Masih hangat dalam ingatan. Masalah kelangkaan pupuk, turunnya minat bertani generasi milenial, dan pembahasan Food Estate yang belakangan ini santer dibicarakan dalam Isu Nasional dan Global. Puncaknya dalam ajang Debat Capres yang diselenggarakan dalam kurun waktu sebulan ini.
Apakah benar pupuk langka? Apakah benar minat bertani generasi milenial kita menurun? Jika iya, mengapa dan apa solusinya? Pasti itu yang sering muncul di benak kita, generasi muda yang dikenal dengan Gen Z yang memang realitanya mayoritas hidup jauh dari dunia pertanian.
Dikutip dari Kompas, Sekjen Kementan, Kasdi Subagyono mengatakan, kebutuhan pupuk bersubsidi mencapai 22,57 juta sampai 26,18 juta ton pertahun. Nyatanya, pemerintah hanya mampu mengalokasikan pupuk subsidi 8,87 juta ton sampai 9,55 juta ton. Dengan kata lain, kebutuhan yang dapat dipenuhi hanya mencapai 37-42 persen.

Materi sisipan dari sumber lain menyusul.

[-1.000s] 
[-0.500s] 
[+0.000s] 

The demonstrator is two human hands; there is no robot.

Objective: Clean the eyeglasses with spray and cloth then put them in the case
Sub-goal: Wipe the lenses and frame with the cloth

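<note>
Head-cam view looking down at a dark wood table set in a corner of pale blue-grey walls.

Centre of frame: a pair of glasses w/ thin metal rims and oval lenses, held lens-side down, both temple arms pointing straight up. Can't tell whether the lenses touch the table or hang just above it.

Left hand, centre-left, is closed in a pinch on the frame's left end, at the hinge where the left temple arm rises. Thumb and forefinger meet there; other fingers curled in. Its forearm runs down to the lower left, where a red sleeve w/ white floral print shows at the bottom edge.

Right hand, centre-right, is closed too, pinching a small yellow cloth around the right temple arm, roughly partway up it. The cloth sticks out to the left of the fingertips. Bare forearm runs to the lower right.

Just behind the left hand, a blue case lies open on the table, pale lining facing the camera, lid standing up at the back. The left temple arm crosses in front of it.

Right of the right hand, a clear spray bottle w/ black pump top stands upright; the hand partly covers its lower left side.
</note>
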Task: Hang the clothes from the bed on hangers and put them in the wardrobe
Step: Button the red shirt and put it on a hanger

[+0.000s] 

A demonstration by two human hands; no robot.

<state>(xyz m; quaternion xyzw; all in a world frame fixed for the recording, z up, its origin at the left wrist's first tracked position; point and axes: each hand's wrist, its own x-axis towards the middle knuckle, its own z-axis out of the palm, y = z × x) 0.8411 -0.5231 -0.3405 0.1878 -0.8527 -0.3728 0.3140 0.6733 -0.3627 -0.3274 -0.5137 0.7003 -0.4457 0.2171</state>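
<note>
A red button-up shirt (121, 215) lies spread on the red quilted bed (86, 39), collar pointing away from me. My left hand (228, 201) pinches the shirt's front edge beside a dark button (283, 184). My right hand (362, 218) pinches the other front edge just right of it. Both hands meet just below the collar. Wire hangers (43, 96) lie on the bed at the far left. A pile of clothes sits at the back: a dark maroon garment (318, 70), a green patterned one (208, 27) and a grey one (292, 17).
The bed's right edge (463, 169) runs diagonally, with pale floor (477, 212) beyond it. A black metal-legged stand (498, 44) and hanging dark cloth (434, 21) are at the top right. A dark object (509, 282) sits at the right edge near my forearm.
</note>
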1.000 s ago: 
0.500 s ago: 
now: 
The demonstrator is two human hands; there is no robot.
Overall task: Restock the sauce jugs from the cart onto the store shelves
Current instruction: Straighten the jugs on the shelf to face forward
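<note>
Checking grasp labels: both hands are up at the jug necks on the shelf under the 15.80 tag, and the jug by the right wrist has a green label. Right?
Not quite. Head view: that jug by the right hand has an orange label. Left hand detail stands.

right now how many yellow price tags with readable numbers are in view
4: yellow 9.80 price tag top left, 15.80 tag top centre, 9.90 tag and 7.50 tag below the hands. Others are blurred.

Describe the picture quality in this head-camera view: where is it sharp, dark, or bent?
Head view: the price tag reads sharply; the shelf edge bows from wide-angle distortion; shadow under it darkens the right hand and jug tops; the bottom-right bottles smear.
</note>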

Sedangkan harga pupuk di lapangan yang terpantau Tim Jurnaba, Pupuk Subsisdi dijual seharga Rp 120 ribu sampai 180 ribu, pupuk Non Subsidi seharga Rp 300 ribu sampai 450 ribu. Harga ini dinilai cukup tinggi bagi petani di mana ketika musim panen raya, harga padi/gabah cenderung murah.
Pupuk Tradisional Ngasem
Di tengah hiruk pikuk permaslahan pupuk yang kompleks ini, muncul solusi dari kelompok petani di Kecamatan Ngasem Bojonegoro. Mereka membuat inovasi dengan melahirkan Pupuk Semiorganik. Dengan berbagai uji coba dan penelitian, pupuk ini jadi solusi atas permasalahan mahalnya harga pupuk.
Pupuk yang diciptakan para petani di Kecamatan Ngasem ini, menyerupai pupuk yang dijual di toko-toko pertanian. Bahkan bahan bahan yang dibuat juga merupakan bahan untuk tumbuh-tumbuhan pada umumnya yang mengandung (P) Fosfor/Fospar, (K) Kalium, dan N (Nitrogen). Pupuk ini juga mengandung bahan organik di dapat dari kotoran hewan ternak yang mudah didapat di sekitaran.
Para pembuat pupuk juga kerap diundang sebagai narasumber, sekaligus pendamping kelompok kelompok petani di desa lain yang ingin melakukan rintisan. Pupuk tradisional Ngasem ini bisa jadi solusi terkait permasalahan langkanya pupuk yang terjadi saat ini.
Sayangnya, kurangnya regulasi dan undang-undang yang mengatur inovasi di dunia pertanian, membuat langkah solutif ini hanya dapat dimanfaatkan dalam lingkup kecil dan belum bisa memperluas jangkauan untuk menangani kelangkaan pupuk yang lebih luas.